Rics stated the lettings market stays below strain, with persistent provide constraints.
Rents are anticipated to maintain rising, with common rental development forecast at round 3% over the following 12 months, the report stated.
Tarrant Parsons, head of market analysis and evaluation at Rics, stated: “The UK residential market stays in a chronic delicate patch, with December’s survey recording a sixth consecutive month of adverse momentum in purchaser inquiries.
“That stated, there are tentative indicators of a shift in sentiment beneath the floor.
“Close to-term gross sales expectations have strengthened, and the 12-month outlook has edged into extra optimistic territory.
“The important thing check for 2026 will probably be whether or not borrowing prices ease on a sustained foundation.
“If that’s the case, this might present the catalyst wanted to drive a restoration in purchaser demand.”
Tom Invoice, head of UK residential analysis at Knight Frank, stated: “The mix of readability round taxation and the prospect of additional fee cuts means demand within the first weeks of January has been stronger than regular.
“That doesn’t imply the market is now on an upwards trajectory and home political dangers may nonetheless undermine sentiment over the following six months.
“For now, the absence of dangerous information signifies that a number of the demand that turned pent up final yr is being launched and we anticipate UK costs to develop by 3% this yr.”
He added: “Tenant demand has been comparatively robust within the lettings market following the funds and the readability it introduced.

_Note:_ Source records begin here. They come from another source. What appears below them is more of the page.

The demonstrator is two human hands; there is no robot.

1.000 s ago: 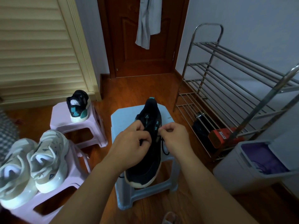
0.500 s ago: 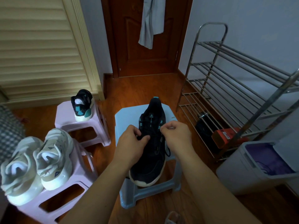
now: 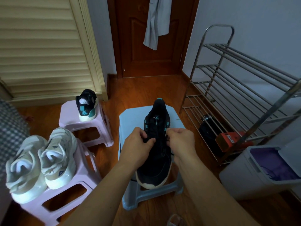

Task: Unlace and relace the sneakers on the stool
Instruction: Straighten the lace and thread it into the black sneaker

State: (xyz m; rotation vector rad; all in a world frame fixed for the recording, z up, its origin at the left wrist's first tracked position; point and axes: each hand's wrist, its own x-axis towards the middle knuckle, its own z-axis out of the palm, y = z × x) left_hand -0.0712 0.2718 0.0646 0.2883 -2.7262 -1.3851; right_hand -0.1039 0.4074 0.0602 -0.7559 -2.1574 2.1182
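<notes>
Both hands sit slightly farther up the shoe than before, camera view shifted a bit. Blue stool (image 3: 130,121) carries the black sneaker (image 3: 156,160), toe at near edge, heel toward far edge. Left hand (image 3: 138,144) fingers curled, pinching black lace (image 3: 167,152) over the tongue. Right hand (image 3: 180,139) pinches lace at sneaker's right eyelets. Pink stool (image 3: 68,118) left holds second black sneaker (image 3: 86,105); nearer pink stool (image 3: 65,198) holds white sneakers (image 3: 40,160).
</notes>
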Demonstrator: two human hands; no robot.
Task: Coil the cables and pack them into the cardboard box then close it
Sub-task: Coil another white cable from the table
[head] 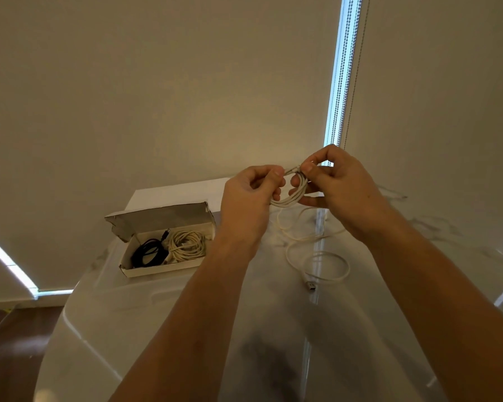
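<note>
Here the left hand (251,188) and right hand (336,181) both pinch a thin white cable (295,192), partly coiled above the glossy white table's (186,314) far edge; its tail loops down onto the table. Toward the far left corner, the open cardboard box (163,265) holds a black coil (147,252) and a cream coil (186,245). No writing is legible.

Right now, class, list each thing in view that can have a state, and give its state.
cardboard box: open, lid up.
black cable: coiled, in box.
cream cable: coiled, in box.
white cable: partly coiled, rest loose on table.
left hand: pinching white cable.
right hand: gripping the coil.
</note>
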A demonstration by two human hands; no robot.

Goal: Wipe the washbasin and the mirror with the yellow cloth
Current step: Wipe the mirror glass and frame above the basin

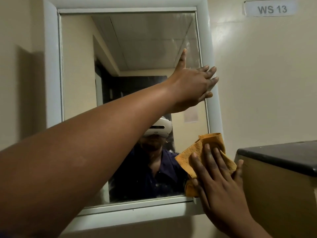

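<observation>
here right hand [221, 170] flat on yellow cloth [208, 158], hiding mirror [130, 69] corner; left hand [192, 83] flat on frame.

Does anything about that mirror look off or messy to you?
Mostly the glass: the mirror shows hazy smears near its upper right corner and pale specks low down, beside the yellow cloth. Nothing looks broken or crooked.

The rectangular glass mirror [130, 69] is glossy with hazy streaks, its pale painted frame [51, 69] smooth and semi-gloss, the crumpled yellow-orange cloth [211, 152] finely pitted and matt, the cream wall [265, 74] matt.
</observation>
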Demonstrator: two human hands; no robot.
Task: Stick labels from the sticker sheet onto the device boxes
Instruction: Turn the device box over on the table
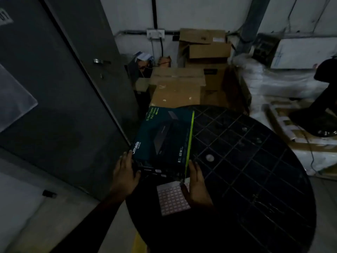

“Nonetheless, provide remains to be below strain as extra landlords promote up as a result of proliferation of crimson tape and taxes lately.”
Sarah Coles, head of non-public finance at Hargreaves Lansdown, stated of the Rics report: “This can be a main change in sentiment, however it stays to be seen whether or not it will likely be shared by patrons and sellers within the coming months.

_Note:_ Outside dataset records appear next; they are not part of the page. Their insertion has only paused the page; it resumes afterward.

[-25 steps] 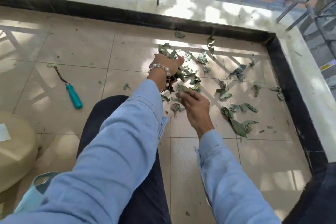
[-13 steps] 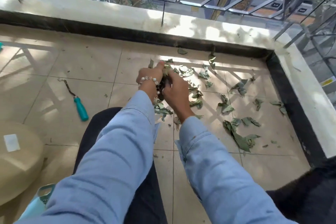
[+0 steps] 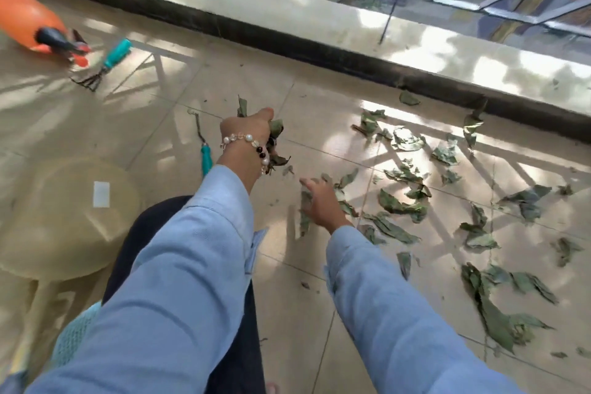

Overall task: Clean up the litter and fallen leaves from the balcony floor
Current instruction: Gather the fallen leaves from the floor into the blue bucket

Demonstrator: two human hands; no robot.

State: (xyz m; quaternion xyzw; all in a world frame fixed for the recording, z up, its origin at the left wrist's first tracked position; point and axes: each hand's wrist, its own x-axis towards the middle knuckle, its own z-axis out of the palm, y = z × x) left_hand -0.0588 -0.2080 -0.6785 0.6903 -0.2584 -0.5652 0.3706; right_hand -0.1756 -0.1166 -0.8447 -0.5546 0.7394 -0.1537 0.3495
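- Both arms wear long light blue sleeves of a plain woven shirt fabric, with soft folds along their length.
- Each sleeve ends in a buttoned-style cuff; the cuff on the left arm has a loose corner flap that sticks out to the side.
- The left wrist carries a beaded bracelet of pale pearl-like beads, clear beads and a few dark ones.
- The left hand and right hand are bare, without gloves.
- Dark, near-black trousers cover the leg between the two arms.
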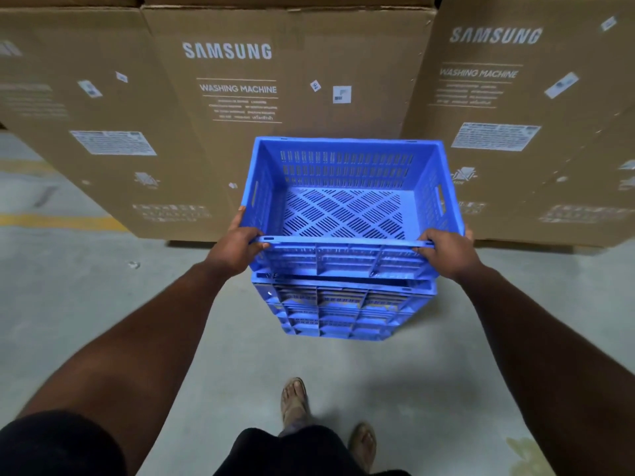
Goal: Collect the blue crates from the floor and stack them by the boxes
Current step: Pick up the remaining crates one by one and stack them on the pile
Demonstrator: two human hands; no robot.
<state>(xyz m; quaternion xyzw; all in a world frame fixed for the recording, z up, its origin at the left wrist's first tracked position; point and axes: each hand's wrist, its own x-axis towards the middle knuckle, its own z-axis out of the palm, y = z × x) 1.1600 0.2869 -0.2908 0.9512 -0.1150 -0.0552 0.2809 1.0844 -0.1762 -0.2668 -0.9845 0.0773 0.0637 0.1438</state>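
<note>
Two hands grip the near rim of the top blue crate [343, 201], one at each near corner: the left hand [237, 250] wraps the left end of the rim with its thumb on top, and the right hand [446, 250] clasps the right end the same way, fingers curled under the lip. That crate sits over the lower blue crates [338, 309], which stand on the concrete floor [103, 304] just in front of the washing machine boxes [240, 132].

The upper crate looks slightly offset from the one beneath, with a dark gap showing at the seam, so I judge it not yet fully seated. If the hands let go before the base drops into the lower rim, it could rock, slide off or tip the stack toward the cardboard. Fingers under the lip may also get pinched as it settles.

The held crate is empty; its slotted bottom shows bare. What the lower crates hold cannot be seen.
</note>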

“There may be all the time hope that the recent enthusiasm of a brand new yr will draw individuals again to the market – prepared for a brand new begin.
“The truth that mortgage charges have fallen and home costs are rising extra slowly than wages ought to assist extra patrons wrestling with affordability challenges.”
She added: “There may be the hope that with rents anticipated to rise 3%, wages may develop sooner, defending renters.
“Nonetheless, given how wage rises have slowed and the variety of jobs within the financial system has been dropping, there are not any ensures.”
David Fell, lead analyst at Hamptons, stated: “The North-South divide seems more likely to persist into 2026. Housing markets throughout the Midlands and North appear set to maintain the lion’s share of home worth development this yr.
“In the meantime, early indicators recommend that sellers in southern markets are nonetheless having a harder time. Many have seen worth development grind to a halt, and even in some instances, slip backwards.
“Southern markets will bear the brunt of the upcoming mansion tax, and 2026 will see costs right here alter to mirror this new actuality.
“Whereas 2026 will see some debtors coming to the top of shorter, costlier fixed-rate offers and securing cheaper affords, some are nonetheless adjusting to costlier repayments.”